La déformation des mots entre diverses langues

Au Moyen Âge, l’enseignement des langues étrangères était inexistant. Quelques rares personnes, ayant vécu quelque temps dans un pays lointain, étaient capables de servir d’interprètes. Mais l’immense majorité de la population restait incapable de prononcer correctement des mots d’une langue étrangère. Par conséquent, la plupart de ces mots, mal entendus, mal analysés phonétiquement, donc mal compris étaient déformés lorsque utilisés dans le langage courant. Quelques-unes sont restés notoires :

En entendant les soldats anglais proférer des jurons, lors de la Guerre de Cent Ans, les Français les surnommèrent « godons » (déformation de God damned, souvent exprimé dans de nombreuses situations par les Britanniques) et ce surnom resta pendant des siècles.

Au XIIe siècle, éclata une rivalité entre deux grandes familles du Saint Empire romain germanique : les Welfen, issus des ducs de Saxe, et les Weiblingen, ou Hohenstaufen, originaires d’Alsace, qui régnèrent pendant des décennies. Incapables de prononcer le « W » (lettre qui fit son apparition dans l’alphabet français à cette époque), les Français transformèrent ces mots en Guelfes et Gibelins. On parlait alors de la lutte entre les Guelfes (partisans du pape) et les Gibelins (partisans de l’empereur), lutte qui dura des siècles et qui eut des répercussions jusqu’au XVIIe siècle en Allemagne.
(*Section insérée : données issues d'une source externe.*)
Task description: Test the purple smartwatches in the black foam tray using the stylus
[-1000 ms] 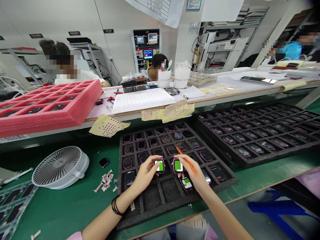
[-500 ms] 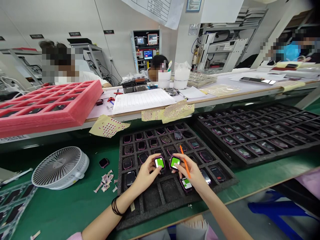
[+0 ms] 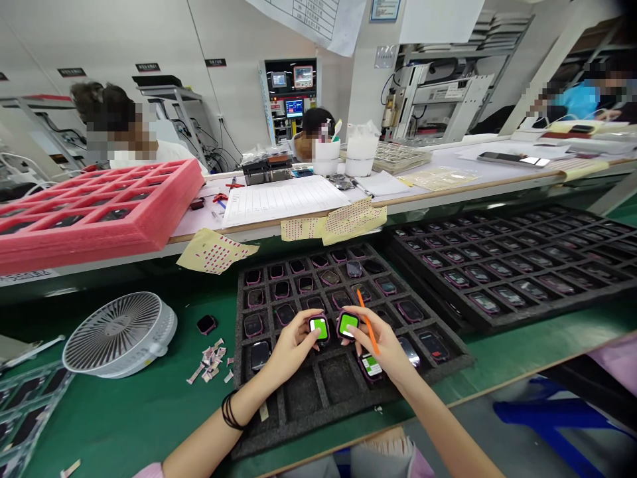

De même, les Allemands (Deutsch, dans leur langue, Tedesci, en italien) furent appelés « Teutons » par les Français. Ce phénomène de déformation des appellations populaires perdura jusqu’au XXe siècle : pendant les deux guerres mondiales, nos adversaires allemands furent affublés de toutes sortes de surnoms (comme les « doriphores »), mais on les appelait principalement les « Boches ».

Les déformations lexicales entre langues sont nombreuses. On peut citer le mot « bougette », qui désignait, en France au Moyen Âge, une petite bourse, portée à la ceinture et qui bougeait sous le poids des piécettes qu’elle contenait. Le mot passa en Angleterre, puis revint en France sous la forme « budget », qui désigne alors les prévisions d’un comptable qui doit estimer ses dépenses pour l’année à venir.

Autres exemples, la cravate, accessoire vestimentaire emprunté aux Croates, ou le vasistas, mot prononcé par des soldats autrichiens découvrant des fenêtres de toit, lors de l’occupation de Paris, en 1815.